Task instructions ->
Once the line with "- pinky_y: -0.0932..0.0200" is found in the entries below, print it and each following line exactly, stopping after the line with "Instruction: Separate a"; print nothing else.

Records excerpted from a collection

++++

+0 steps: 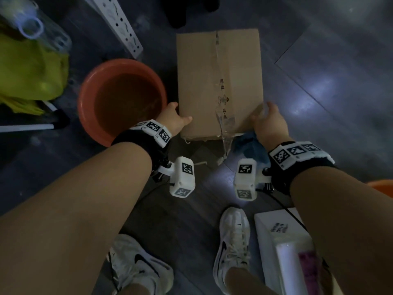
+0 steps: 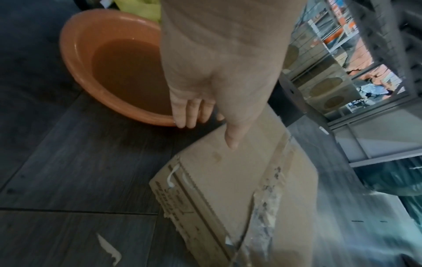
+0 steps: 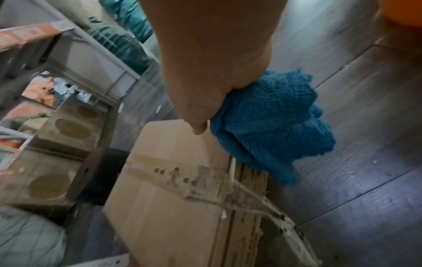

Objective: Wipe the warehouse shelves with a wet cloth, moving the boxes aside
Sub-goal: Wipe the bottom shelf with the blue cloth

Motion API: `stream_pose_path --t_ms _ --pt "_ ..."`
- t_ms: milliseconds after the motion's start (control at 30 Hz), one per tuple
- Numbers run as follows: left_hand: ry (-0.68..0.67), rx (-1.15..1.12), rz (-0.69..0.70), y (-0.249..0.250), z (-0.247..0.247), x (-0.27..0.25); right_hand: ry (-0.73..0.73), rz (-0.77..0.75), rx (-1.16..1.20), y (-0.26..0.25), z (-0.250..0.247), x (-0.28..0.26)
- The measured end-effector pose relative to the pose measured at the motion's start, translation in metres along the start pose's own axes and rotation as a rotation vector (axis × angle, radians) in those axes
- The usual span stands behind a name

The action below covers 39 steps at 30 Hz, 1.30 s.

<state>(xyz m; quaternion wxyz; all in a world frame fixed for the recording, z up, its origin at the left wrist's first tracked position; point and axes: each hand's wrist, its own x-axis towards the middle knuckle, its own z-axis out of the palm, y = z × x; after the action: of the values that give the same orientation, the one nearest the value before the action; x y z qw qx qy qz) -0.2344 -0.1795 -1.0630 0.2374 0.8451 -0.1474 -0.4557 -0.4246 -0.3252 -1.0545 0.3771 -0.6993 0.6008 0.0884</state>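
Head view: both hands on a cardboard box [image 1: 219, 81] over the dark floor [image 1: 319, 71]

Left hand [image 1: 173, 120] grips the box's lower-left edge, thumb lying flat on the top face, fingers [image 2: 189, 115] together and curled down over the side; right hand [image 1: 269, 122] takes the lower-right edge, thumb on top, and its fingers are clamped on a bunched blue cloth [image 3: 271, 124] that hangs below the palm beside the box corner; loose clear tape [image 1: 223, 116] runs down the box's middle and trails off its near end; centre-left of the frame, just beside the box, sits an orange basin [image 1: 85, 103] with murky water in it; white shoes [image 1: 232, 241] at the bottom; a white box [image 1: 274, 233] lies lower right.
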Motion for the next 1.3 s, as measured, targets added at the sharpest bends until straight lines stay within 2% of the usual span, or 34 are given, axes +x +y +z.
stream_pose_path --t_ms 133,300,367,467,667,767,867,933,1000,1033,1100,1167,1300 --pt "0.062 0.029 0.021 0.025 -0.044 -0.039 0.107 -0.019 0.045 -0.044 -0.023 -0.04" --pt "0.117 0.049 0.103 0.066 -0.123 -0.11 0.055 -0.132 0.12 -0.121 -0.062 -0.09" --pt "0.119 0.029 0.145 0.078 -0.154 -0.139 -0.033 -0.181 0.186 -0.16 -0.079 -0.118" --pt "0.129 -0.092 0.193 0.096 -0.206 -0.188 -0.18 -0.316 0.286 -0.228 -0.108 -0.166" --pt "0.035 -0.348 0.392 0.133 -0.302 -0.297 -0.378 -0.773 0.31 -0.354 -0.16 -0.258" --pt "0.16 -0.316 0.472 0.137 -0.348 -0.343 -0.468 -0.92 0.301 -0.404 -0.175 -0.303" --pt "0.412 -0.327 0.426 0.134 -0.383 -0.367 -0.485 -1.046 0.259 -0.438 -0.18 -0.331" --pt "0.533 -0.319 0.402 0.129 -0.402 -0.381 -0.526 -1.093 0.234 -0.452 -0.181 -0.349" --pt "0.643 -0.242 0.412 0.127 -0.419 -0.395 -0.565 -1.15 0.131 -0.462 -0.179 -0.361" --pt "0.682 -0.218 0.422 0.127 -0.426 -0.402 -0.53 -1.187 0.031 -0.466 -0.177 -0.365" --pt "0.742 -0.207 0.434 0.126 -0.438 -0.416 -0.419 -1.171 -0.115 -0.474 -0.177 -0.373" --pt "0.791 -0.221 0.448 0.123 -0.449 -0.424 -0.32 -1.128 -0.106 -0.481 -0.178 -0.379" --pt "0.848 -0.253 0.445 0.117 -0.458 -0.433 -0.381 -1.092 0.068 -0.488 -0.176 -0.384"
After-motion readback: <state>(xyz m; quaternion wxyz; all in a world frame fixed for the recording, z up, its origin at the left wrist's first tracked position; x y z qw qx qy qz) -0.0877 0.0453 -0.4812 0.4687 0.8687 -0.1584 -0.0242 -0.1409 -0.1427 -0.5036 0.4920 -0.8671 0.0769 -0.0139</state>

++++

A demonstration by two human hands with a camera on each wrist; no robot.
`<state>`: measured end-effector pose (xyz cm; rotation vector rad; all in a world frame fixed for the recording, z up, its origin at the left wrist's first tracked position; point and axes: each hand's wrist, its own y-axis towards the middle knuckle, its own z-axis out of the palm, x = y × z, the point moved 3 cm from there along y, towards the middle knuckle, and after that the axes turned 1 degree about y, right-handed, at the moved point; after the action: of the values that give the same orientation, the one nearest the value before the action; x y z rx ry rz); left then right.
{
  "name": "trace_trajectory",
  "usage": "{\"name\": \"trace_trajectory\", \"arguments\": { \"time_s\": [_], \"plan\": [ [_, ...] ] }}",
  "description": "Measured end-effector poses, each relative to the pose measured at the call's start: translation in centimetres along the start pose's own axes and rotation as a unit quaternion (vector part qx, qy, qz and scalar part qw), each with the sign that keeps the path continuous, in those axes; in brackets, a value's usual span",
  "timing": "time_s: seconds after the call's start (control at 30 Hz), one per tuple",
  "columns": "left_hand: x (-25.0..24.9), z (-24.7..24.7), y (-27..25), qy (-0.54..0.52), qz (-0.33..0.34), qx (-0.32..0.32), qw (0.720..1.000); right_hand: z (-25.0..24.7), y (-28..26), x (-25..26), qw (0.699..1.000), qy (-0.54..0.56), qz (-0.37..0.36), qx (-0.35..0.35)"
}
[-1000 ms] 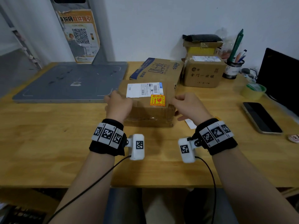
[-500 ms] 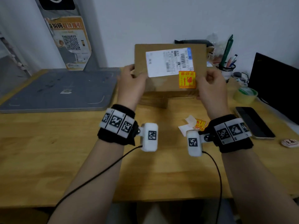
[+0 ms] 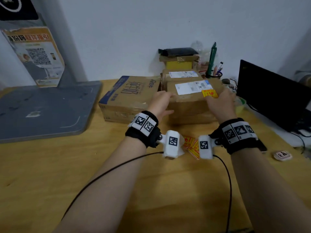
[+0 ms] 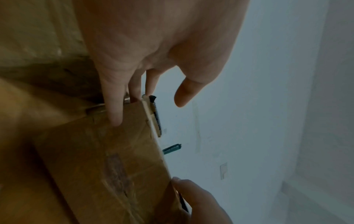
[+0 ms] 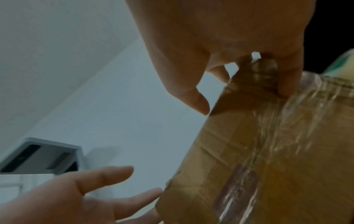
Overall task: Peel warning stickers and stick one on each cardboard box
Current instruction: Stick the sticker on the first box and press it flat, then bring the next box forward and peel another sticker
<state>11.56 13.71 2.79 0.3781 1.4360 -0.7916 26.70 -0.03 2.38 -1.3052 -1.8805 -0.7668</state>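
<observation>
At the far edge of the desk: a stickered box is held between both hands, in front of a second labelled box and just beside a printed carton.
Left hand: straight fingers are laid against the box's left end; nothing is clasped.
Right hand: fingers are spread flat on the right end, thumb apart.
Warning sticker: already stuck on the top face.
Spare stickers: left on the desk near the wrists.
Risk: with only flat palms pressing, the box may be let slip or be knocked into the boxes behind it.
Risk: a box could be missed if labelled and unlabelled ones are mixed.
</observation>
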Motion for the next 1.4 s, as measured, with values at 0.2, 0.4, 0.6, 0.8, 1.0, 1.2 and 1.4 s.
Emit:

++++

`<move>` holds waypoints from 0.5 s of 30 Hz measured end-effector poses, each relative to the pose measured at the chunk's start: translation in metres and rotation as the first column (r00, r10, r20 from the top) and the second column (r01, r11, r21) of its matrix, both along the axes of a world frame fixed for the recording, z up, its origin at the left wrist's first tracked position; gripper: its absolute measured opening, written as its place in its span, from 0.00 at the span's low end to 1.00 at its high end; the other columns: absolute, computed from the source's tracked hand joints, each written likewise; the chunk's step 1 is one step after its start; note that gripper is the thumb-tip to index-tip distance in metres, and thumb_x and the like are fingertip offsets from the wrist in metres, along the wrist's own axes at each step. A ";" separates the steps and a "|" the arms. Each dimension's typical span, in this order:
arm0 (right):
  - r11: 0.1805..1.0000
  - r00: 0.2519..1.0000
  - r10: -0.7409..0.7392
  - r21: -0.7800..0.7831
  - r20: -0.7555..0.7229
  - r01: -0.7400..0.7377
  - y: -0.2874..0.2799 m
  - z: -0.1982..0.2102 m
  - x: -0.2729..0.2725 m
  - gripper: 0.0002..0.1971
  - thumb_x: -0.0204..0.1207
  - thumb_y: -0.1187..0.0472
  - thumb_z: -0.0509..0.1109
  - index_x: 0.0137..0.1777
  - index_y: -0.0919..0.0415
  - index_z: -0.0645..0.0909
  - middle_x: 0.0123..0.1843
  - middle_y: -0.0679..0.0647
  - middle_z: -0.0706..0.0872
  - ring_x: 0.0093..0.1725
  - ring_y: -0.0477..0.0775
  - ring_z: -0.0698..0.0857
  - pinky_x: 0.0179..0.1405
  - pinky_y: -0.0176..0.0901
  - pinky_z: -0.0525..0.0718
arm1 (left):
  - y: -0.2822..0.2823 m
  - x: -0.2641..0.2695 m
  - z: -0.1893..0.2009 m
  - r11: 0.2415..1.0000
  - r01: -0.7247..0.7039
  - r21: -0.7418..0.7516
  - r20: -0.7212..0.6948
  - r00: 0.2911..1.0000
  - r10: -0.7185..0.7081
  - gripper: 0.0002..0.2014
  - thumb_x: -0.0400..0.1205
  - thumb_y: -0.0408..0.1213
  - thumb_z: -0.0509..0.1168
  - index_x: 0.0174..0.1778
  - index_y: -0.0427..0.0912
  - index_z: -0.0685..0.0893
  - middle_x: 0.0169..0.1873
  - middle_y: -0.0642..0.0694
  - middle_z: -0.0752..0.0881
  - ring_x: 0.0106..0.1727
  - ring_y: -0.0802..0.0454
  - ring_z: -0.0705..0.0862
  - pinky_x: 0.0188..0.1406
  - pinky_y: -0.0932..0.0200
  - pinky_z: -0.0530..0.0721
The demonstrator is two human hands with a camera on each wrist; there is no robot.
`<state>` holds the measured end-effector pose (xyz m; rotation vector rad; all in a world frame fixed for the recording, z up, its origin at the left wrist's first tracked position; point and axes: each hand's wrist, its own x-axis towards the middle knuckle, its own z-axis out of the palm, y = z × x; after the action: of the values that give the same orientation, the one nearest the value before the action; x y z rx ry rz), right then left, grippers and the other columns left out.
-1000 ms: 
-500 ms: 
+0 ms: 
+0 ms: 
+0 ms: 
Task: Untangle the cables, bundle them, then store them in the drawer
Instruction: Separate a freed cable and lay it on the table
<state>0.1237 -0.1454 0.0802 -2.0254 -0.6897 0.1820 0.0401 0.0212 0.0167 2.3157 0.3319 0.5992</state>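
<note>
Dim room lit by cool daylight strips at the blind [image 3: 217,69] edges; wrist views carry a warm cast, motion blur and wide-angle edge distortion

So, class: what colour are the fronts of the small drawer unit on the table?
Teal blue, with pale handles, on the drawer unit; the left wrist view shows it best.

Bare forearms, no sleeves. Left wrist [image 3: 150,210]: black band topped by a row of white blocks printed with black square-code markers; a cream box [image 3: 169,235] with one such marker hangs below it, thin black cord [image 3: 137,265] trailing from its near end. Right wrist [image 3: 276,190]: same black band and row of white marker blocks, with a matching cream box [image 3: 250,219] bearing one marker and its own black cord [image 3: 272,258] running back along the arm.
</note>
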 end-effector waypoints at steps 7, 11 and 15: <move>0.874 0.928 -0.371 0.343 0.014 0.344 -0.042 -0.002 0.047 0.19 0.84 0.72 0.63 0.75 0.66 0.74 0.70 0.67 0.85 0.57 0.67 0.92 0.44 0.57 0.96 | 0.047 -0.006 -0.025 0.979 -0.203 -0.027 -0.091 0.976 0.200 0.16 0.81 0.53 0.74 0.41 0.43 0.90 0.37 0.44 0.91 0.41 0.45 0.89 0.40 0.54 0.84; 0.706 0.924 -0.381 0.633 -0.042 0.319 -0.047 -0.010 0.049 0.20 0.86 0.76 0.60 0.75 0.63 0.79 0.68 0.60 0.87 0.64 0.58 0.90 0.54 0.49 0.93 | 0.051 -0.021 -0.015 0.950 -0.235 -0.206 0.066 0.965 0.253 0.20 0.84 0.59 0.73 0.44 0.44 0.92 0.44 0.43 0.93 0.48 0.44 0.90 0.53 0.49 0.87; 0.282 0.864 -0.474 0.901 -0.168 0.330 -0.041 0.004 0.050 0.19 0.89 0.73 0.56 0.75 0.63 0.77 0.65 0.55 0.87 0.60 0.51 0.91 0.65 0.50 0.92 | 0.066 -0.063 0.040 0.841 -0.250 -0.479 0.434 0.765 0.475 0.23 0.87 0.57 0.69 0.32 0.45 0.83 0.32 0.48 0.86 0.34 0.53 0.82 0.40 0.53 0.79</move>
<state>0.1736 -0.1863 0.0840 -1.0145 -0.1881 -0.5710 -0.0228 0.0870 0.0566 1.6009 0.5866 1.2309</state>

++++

Task solution ->
  - pinky_y: -0.0932..0.0200
  - pinky_z: -0.0530..0.0721
The demonstrator is two human hands with a camera on each wrist; there is no robot.
`<state>` holds the measured end-effector pose (xyz m; rotation vector rad; all in a world frame fixed for the recording, z up, its origin at the left wrist's first tracked position; point and axes: each hand's wrist, its own x-axis towards the middle knuckle, its own z-axis out of the palm, y = z × x; after the action: of the values that give the same orientation, the one nearest the value before the action; x y z rx ry rz), right then left, grippers and the other columns left out.
-1000 ms: 
-500 ms: 
+0 ms: 
+0 ms: 
+0 ms: 
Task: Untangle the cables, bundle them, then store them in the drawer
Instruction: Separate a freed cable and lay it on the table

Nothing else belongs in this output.